In “S&P; 500 Rally Poised to End; Buy and Hold Still Bad Advice,” Mish at Global Economic Trends revisits the fact that buy and hold remains to be a questionable long-term form of investing.
I want to hone in on his featured Nikkei monthly chart: The Japanese Stock Market is about 25% of what it was close to 20 years ago! Yes, I know, the US is not Japan, that deflation can’t happen here, etc, etc. Of course deflation did happen here, so the question now is how long it lasts. Even if it does not last long, there are no guarantees the stock market stages a significant recovery. Buy and hold is no more likely to be a good choice for the next 5 years than it was for the last 20. The subsequent consequences of a burst bubble are obvious and those not paying attention are bound to participate in the next leg down (as the chart shows) ending up with years of wasted investment efforts.
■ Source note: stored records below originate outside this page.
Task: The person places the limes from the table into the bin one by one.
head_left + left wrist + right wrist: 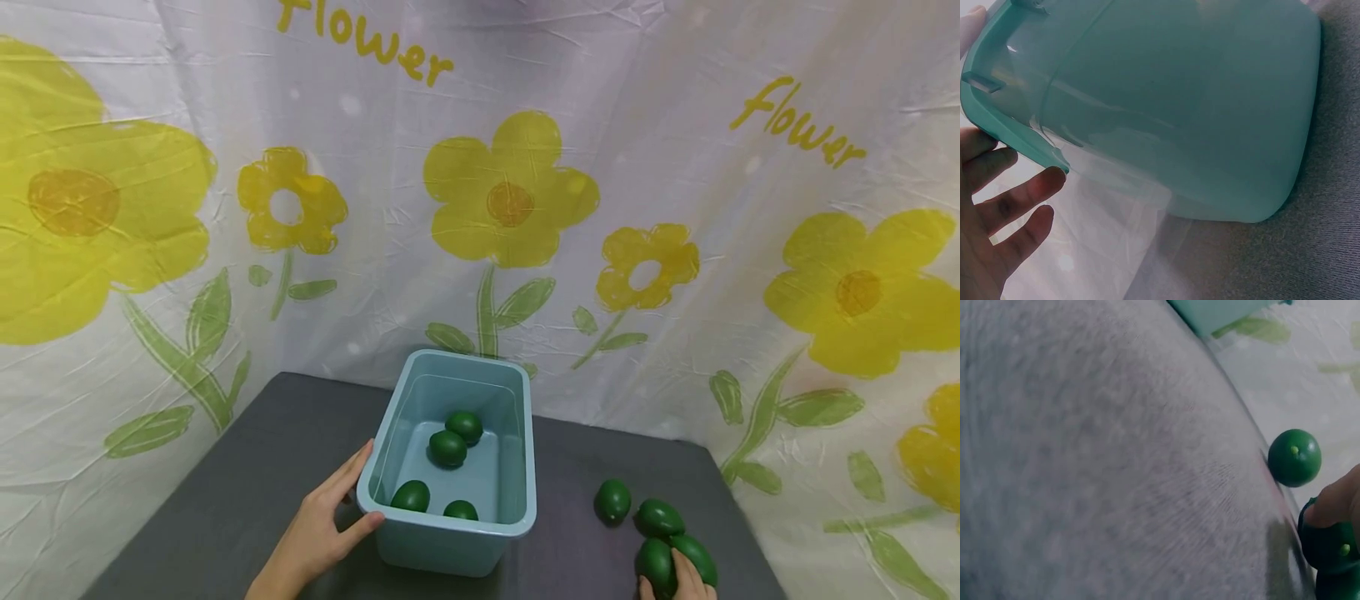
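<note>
Four green limes (447, 448) are already lying inside the blue bin (450, 533), which the left hand (322, 525) is steadying with straight fingers. Right of the bin, four more limes (613, 501) are waiting on the worktop (225, 500); the right hand (686, 583) is grasping one.

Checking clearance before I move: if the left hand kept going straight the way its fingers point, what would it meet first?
The left hand already touches the blue bin at its near-left corner: fingers along the side, thumb at the rim. Pushing on would press into that wall at once, likely sliding the bin on the grey table.

Grey table (247, 467): blue bin (450, 533), four loose green limes (660, 533) at right.
</note>
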The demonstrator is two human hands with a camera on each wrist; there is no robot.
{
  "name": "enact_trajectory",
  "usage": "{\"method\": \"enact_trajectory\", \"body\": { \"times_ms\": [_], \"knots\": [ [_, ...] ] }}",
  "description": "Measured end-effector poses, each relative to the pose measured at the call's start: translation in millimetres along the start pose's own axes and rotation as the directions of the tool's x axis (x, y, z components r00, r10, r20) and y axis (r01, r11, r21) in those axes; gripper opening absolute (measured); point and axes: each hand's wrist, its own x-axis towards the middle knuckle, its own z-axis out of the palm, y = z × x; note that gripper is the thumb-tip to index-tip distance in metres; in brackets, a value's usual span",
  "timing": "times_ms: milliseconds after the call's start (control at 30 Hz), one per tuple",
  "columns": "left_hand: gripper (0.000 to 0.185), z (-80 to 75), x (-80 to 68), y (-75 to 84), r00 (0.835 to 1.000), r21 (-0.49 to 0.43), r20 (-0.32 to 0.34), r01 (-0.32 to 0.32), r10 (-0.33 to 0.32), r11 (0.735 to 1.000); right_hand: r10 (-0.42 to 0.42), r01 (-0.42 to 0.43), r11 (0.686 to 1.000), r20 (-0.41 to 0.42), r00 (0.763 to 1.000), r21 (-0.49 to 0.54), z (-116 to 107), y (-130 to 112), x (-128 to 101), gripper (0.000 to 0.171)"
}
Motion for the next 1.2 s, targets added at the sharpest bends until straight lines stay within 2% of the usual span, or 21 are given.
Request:
{"method": "enact_trajectory", "body": {
  "times_ms": [133, 267, 367, 467, 633, 733, 833, 967, 1200],
  "knots": [
    [0.092, -0.1, -0.1, -0.6, 1.0, 0.008, 0.0, -0.006, 0.006, 1.0, 0.037, -0.037, 0.999, 0.016, 0.999, 0.002, 1.2, -1.3, 0.6, 0.068],
    [0.091, -0.6, -0.3, -0.4, 1.0, 0.009, 0.0, -0.002, 0.002, 1.0, 0.146, -0.149, 0.987, 0.042, 0.988, 0.066, 2.5, -2.4, 2.1, 0.068],
    [0.092, -0.7, -0.4, -0.2, 1.0, 0.006, 0.002, 0.001, -0.001, 1.0, 0.267, -0.28, 0.953, 0.111, 0.957, 0.118, 3.3, -2.6, 4.8, 0.072],
    [0.092, -0.6, -0.3, -0.1, 1.0, 0.006, 0.006, 0.0, 0.0, 1.0, 0.373, -0.398, 0.906, 0.173, 0.912, 0.146, 4.0, -0.8, 7.5, 0.081],
    [0.091, -0.7, 0.0, 0.3, 1.0, 0.005, 0.002, -0.002, 0.002, 1.0, 0.463, -0.504, 0.838, 0.218, 0.859, 0.207, 5.0, 2.0, 12.9, 0.088],
    [0.091, -1.5, 0.3, 0.6, 1.0, 0.007, 0.001, -0.002, 0.002, 1.0, 0.486, -0.544, 0.8, 0.256, 0.835, 0.254, 3.4, -1.9, 14.4, 0.088],
    [0.091, -2.6, 0.3, 1.1, 1.0, 0.005, 0.009, 0.0, 0.0, 1.0, 0.493, -0.555, 0.771, 0.258, 0.831, 0.313, -1.2, -10.8, 13.1, 0.086],
    [0.091, -3.4, -0.1, 2.5, 0.999, -0.018, 0.033, 0.024, -0.023, 1.0, 0.494, -0.541, 0.756, 0.219, 0.841, 0.368, -6.6, -24.5, 11.3, 0.076],
    [0.091, -3.7, 0.5, 2.7, 0.999, -0.014, 0.033, 0.033, -0.032, 0.999, 0.496, -0.567, 0.707, 0.276, 0.823, 0.423, -15.3, -43.8, 13.5, 0.086]
  ]
}}
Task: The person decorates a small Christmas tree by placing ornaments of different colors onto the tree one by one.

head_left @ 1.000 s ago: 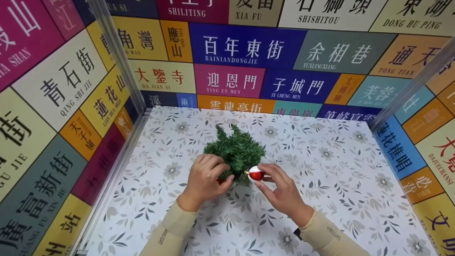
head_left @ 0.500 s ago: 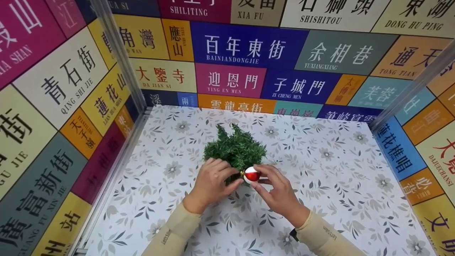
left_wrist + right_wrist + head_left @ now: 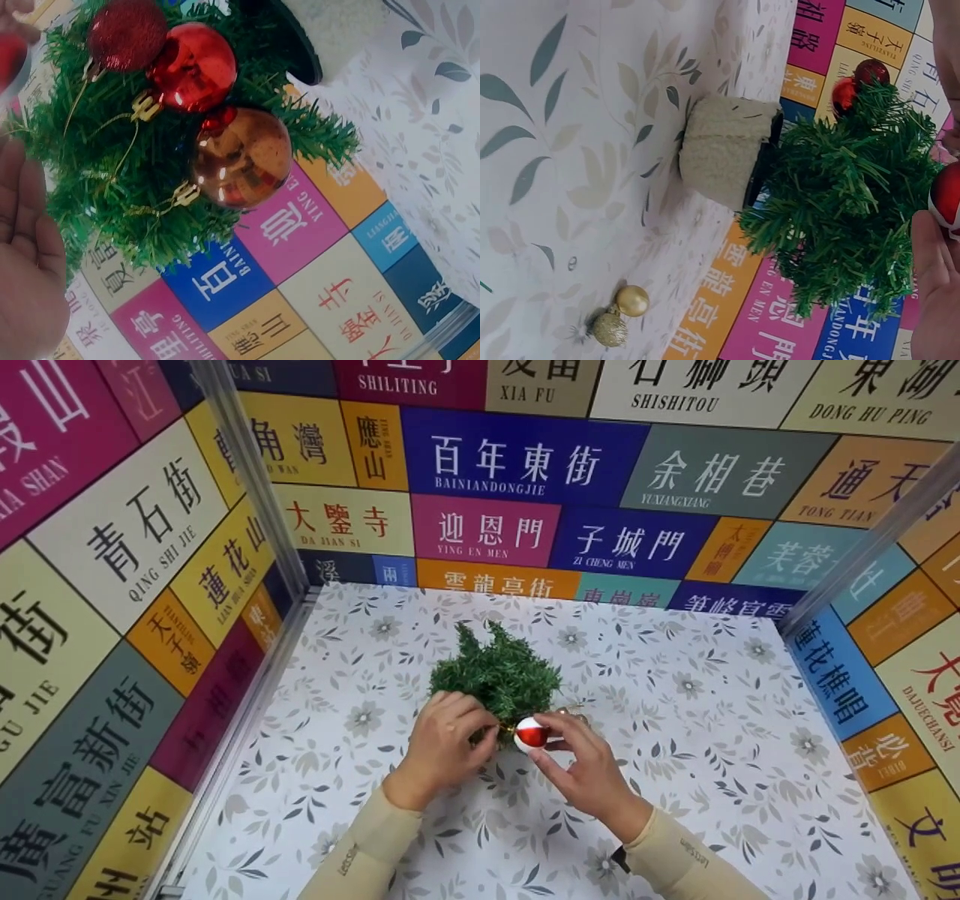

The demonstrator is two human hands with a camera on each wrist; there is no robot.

While I certainly can’t be sure whether we will follow the lead of Japan and duplicate two lost decades, I can make sure that I will not follow the trend down whenever it reverses. Yes, that will include some false signals from time to time, which is a small price to pay for not going down with the masses.
[Click on chart to enlarge]
This chart clearly demonstrates what I have been saying all along. You can have a tremendous rally off any bottom lasting several years, which will do one thing for sure: Cause investors to become complacent and confident that a new bull market is here to stay.